Bila sudah ada tanda-tanda gangguan bipolar, maka penting kejelian dan perhatian dari pihak keluarga untuk segera diperiksakan pada ahli psikiatri yang tepat. Untuk menyeimbangkan kembali zat-zat kimia alami otak, diperlukan obat jenis mood stabilizer yang akan membantu otak agar semua sistemnya bekerja harmonis kembali dan secara bertahap tercapai keseimbangan di antara zat-zat kimia alami otak.
“ Tidak sedikit dari pihak keluarga yag mengkhawatirkan soal efek samping dari pemberian obat jenis mood stabilizer, padahal dalam penanganan bipolar secara eviden base, pemberian obat tersebut cukup membantu dan hasil terapinya jauh lebih baik, dibandingkan dengan pasien bipolar yang tidak didampingi dengan pemberian obat,”
Jika penderita bipolar dapat ditangani sedini mungkin, maka bisa menekan timbulnya gangguan perilaku dan emosi pada usia lebih dini, dan menekan potensi terjadinya kerusakan emosi dan pikiran yang lebih kompleks di kemudian hari. “ Semakin dini penanganan, maka semakin menekan resiko psikopatologi dikemudian hari, sehingga diharapkan kehidupannya akan jauh lebih sehat dan produkti,” ujarnya.
Dalam kesempatan yang sama, Dr. Hendro Riyanto, dr., SpKJ, MM mengatakan Anak dan remaja adalah masa pembentukan kepribadian, dan karena kepribadian terbentuk saat anak dan sampai 18 tahun , lebih dari itu sudah susah untuk berubah.
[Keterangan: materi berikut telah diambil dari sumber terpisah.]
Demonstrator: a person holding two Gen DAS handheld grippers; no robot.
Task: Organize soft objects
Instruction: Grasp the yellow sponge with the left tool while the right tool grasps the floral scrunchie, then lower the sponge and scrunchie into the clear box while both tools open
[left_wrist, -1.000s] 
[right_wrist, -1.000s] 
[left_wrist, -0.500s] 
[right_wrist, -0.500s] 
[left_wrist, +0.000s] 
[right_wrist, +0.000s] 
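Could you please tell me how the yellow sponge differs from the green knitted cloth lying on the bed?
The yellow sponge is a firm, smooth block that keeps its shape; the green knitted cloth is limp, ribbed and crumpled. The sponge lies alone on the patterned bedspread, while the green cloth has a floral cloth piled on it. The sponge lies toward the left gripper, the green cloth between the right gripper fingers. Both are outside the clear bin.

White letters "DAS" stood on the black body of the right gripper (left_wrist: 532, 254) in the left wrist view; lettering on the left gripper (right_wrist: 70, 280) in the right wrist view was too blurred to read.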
Anak dan remaja identik dengan karakterisitik perilaku yang agresif, sangat tidak sabaran, dan labil. Mereka cenderung rentan melakukan hal-hal sembrono dalam kesehariannya, dan menunjukkan citra diri yang baik dihadapan lingkungan sosialnya.
Oleh sebab itu, selama dalam masa pembentukan kepribadian, penting sebagai orang tua untuk menjaga komunikasi yang baik dengan sang anak. Di luaran sana, banyak anak merasa haus kasih sayang dari orang tuanya, bisa karena kesibukan orang tua yang padat sehingga edikit meluangkan aktu untuk anak-anaknya. Sedangkan sianak, jika salah pergaulan maka dari komunitas bermainnya dan lingkungan sosialnya membawa pengaruh yang sangat kuat.
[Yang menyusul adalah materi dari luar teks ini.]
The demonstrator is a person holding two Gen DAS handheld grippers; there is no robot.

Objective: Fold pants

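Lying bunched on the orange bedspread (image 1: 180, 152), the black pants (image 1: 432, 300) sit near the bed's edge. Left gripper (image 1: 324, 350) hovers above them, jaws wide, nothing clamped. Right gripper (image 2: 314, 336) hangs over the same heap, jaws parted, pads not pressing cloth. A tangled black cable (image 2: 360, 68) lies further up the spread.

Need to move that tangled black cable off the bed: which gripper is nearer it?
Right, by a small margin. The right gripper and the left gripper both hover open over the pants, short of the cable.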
Apabila mulai menunjukkan perubahan perilaku yang tidak wajar dan depresi, ada baiknya anak remaja dipaksa ke dokter, dengan cara bisa dirayu melalui gurunya, atau melalui komunitas atau teman sebayannya. Karena dalam proses terapi, selain dibutuhkan peran dokter yang menangani, juga dibutuhkan kemauan dari si pasien.
“Sebagian besar remaja bipolar tidak segera dibawa ke psikiatri, setelah si anak menunjukkan adanya penyimpangan perilaku dan dianggap mulai membahayakan baru di bawa ke dokter, seperti sudah mulai meunjukan ketidak peduliannya pada tugas utama seperti belajar sehingga prestasinya menurun, atau bahkan sering ber masalah di lingkungan sosialnya ,” ujarnya.